Milwaukee School of Engineering (MSOE) invites applications for a full-time HPC Systems Administrator to join our Electrical Engineering and Computer Science department.
MSOE is a leading undergraduate and master’s level private, non-profit educational institution founded in 1903. The institution serves approximately 3,000 undergraduate and graduate students in the areas of engineering, computing, mathematics, business, nursing and communications. The mission of MSOE is to be the university of choice for those seeking an inclusive community of experiential learners driven to solve the complex challenges of today and tomorrow. The MSOE community is guided by six values – collaboration, excellence, inclusion, innovation, integrity and stewardship – that represent the core of our campus culture.
MSOE is in the heart of downtown Milwaukee, a burgeoning tech hub known for its numerous festivals, beautiful lakefront, and cultural activities. MSOE offers competitive benefits including medical, dental, life, disability and vision insurance, and a retirement plan. Educational benefits are available for employees and family members as well as an on-campus fitness center for all employees.
The EECS department offers an undergraduate degree in CS with a focus on artificial intelligence as well as an established software engineering undergraduate degree. Significant investments are being made to support MSOE’s academic mission including the construction of the $34M Dwight and Dian Diercks Computational Science Hall that will house the SE and CS programs, as well as the HPC Systems Administrator. More information about the programs and building are available at https://www.msoe.edu/CS/.
The HPC Systems Administrator will lead efforts related to the daily operation of a small to medium-sized GPU-based high-performance computing (HPC) cluster. The individual in this position will provide engineering and administration support for HPC hardware and software. They will be responsible for day-to-day operations, including assisting faculty and students with troubleshooting HPC workloads, developing and delivering training, interaction and collaboration with businesses and industry, and planning for growth of the system. Successful candidates will identify, engage and support the needs of faculty and students to support a variety of academic and research workloads.

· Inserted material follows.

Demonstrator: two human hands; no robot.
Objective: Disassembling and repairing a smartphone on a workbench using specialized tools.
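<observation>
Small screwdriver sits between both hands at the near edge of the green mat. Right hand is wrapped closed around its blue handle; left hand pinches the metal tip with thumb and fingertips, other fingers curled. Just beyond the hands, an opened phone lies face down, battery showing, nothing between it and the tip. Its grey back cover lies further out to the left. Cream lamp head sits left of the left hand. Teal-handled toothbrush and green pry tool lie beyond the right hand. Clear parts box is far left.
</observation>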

Essential Duties and Responsibilities
Day-to-day operations of the systems including systems administration and monitoring
Installing, testing, and maintaining software applications on the cluster
Configuration and monitoring of the cluster scheduling and queuing system
Documenting system administration procedures for routine and complex tasks
Develop and delivery of training materials related to running and monitoring workloads for users
Create, administer, archive, and delete user network accounts (~500), user groups and file systems
Clearly communicates and enforces policies and procedures
Leverages automation tools where valuable and appropriate
Provide reactive support and excellent customer service to all students, faculty, and staff
Works closely with campus Information Technology department
Bachelor's degree in a related field with two years of professional experience.
Experience installing, configuring, and maintaining enterprise Linux systems.
Experience configuring and managing network attached storage systems and networks.
Experience managing and troubleshooting high performance network equipment.
Strong understanding of open source and commercial database systems including MySQL, Oracle, and Microsoft SQL Server.
Experience with identity management technology such as LDAP, Kerberos, etc.
Demonstrated ability to manage the full stack (datacenter rack equipment, server hardware, OS, network, and security) of multi-tenant Linux-based systems both individually and within a team environment.
Experience working in an academic environment.
Familiarity with container solutions such as Docker and Singularity.
Experience with cluster management tools such as Slurm.
Two years’ experience in providing support for a GPU-based cluster.
Familiarity with Nvidia NGC containers and/or CUDA.
Ability to write technical documentation in a clear and concise manner.
Self-motivated and works independently and as part of a team. Demonstrates problem-solving skills. Able to learn effectively and meet deadlines.
Understanding of system performance monitoring and actions that can be taken to improve or correct performance.
Demonstrated skills associated with adapting equipment and technology to serve user needs. Demonstrated comprehensive understanding of how system management actions affect other systems, system users and dependent/related functions.
Demonstrated experience writing and editing complex scripts used to perform system maintenance and administration.
Applied experience with these or similar technologies: Amazon Web Services;.Net framework; application load balancers; distributed version control and continuous integration/continuous deployment platforms; systems configuration management.
General knowledge of other areas of IT. Thorough understanding of and experience with systems-related issues and actions that can be taken to improve or correct performance.
Advanced knowledge of computer security best practices and policies including demonstrated experience securing server-based software.
Job Code: 222
It is the policy of MSOE to provide equal employment opportunity to all individuals regardless of their race, ethnicity, color, creed, religion, sex, age, national origin, physical or mental disability, military and veteran status, sexual orientation, gender identity, genetic characteristics, marital status or any other characteristic protected by local, state or federal law. This policy applies to all jobs at the University and to all the terms, benefits, and conditions of employment/enrollment.